Neoadjuvant chemotherapy is given more frequently to black, Hispanic, and Asian women than to white women. Black women have a lower likelihood of pCR for triple-negative and HER2-positive breast cancer. Whether this is due to biologic differences in chemosensitivity or to treatment or socioeconomic differences that could not be adjusted for is unknown.

摘要

目的

探讨新辅助化疗在乳腺癌治疗中的应用和疗效的种族差异。

方法

本研究检索了国家癌症数据库,纳入 2010 年至 2011 年间诊断为 1 期至 3 期乳腺癌的女性患者。确定了不同种族/族裔群体的化疗使用率和病理完全缓解率(pCR)。

结果

在已知种族和民族的 278815 名患者中,有 127417 名(46%)接受了化疗,在已知化疗时间的 121446 名患者中,有 27300 名(23%)接受了新辅助化疗。与白人女性相比,黑人、西班牙裔和亚裔女性接受化疗(尤其是新辅助化疗)的频率更高(P<0.001)。
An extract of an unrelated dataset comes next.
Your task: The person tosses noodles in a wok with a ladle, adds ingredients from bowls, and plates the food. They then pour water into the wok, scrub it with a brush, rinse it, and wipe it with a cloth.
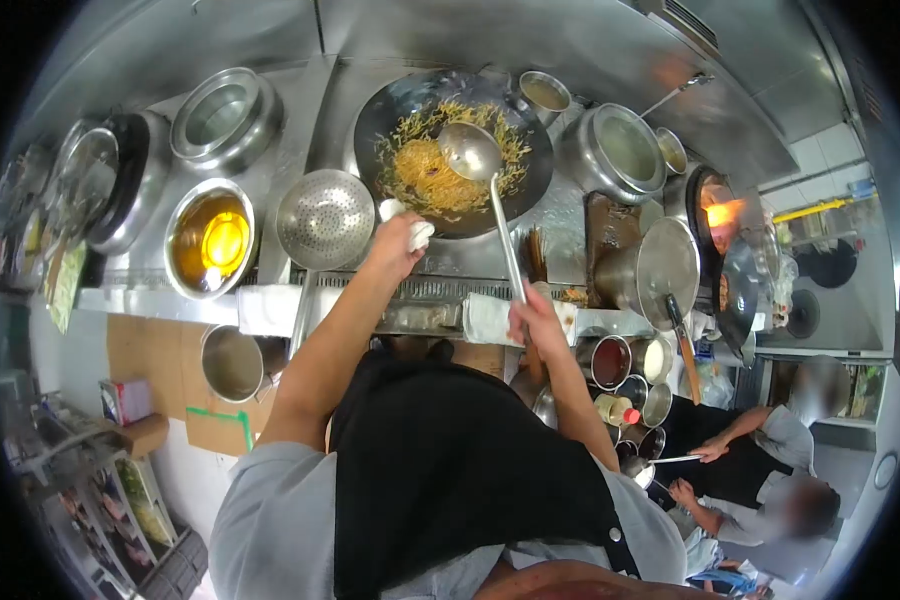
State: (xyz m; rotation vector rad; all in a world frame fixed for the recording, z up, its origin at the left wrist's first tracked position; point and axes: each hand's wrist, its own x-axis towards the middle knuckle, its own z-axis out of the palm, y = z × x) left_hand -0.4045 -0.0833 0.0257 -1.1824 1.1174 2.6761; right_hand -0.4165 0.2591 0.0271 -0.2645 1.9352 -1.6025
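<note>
Noodles (pixel 428 172) with green shreds lie in a large black wok (pixel 378 110) in front of me. My left hand (pixel 398 243) is closed on a folded white cloth (pixel 420 234) at the wok's near left rim. Around the long handle of a metal ladle (pixel 470 150) my right hand (pixel 537 316) is wrapped, near the counter's front edge. The ladle's round bowl rests over the noodles in the wok. Just left of my left hand lies a perforated strainer (pixel 326 220), its handle pointing toward me.
Left stands a bowl of yellow oil (pixel 212 240), with metal pots (pixel 220 115) behind it. A lidded-looking pot (pixel 625 150), a flame (pixel 724 213) and a strainer with a wooden handle (pixel 685 350) are to the right. Co-workers (pixel 750 450) work beside several sauce containers (pixel 610 362) at lower right.
</note>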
这种差异主要归因于这些女性的肿瘤分期更晚、分级更高,以及三阴性和人表皮生长因子受体 2(HER2)阳性肿瘤的比例更高。在 17970 名已知结局的患者中,有 5944 名(33%)达到了 pCR。ER/PR 阳性肿瘤的缓解率无差异,但与白人女性相比,黑人女性而非西班牙裔或亚裔女性的 ER/PR 阴性、HER2 阳性(43%比 54%,P=0.001)和三阴性肿瘤(37%比 43%,P<0.001)的 pCR 率更低。当调整年龄、临床 T 分期、临床 N 分期、组织学、分级、合并症指数、医疗机构类型、地理区域、保险状况以及患者邮政编码的人口统计中位数收入和教育程度等因素后,这种差异仍然存在(比值比,0.84;95%置信区间,0.77 至 0.93)。

结论

新辅助化疗在黑人、西班牙裔和亚裔女性中比在白人女性中更为常用。黑人女性的三阴性和 HER2 阳性乳腺癌患者 pCR 率较低。这是否是由于化疗敏感性的生物学差异,还是由于无法调整的治疗或社会经济差异导致的,尚不清楚。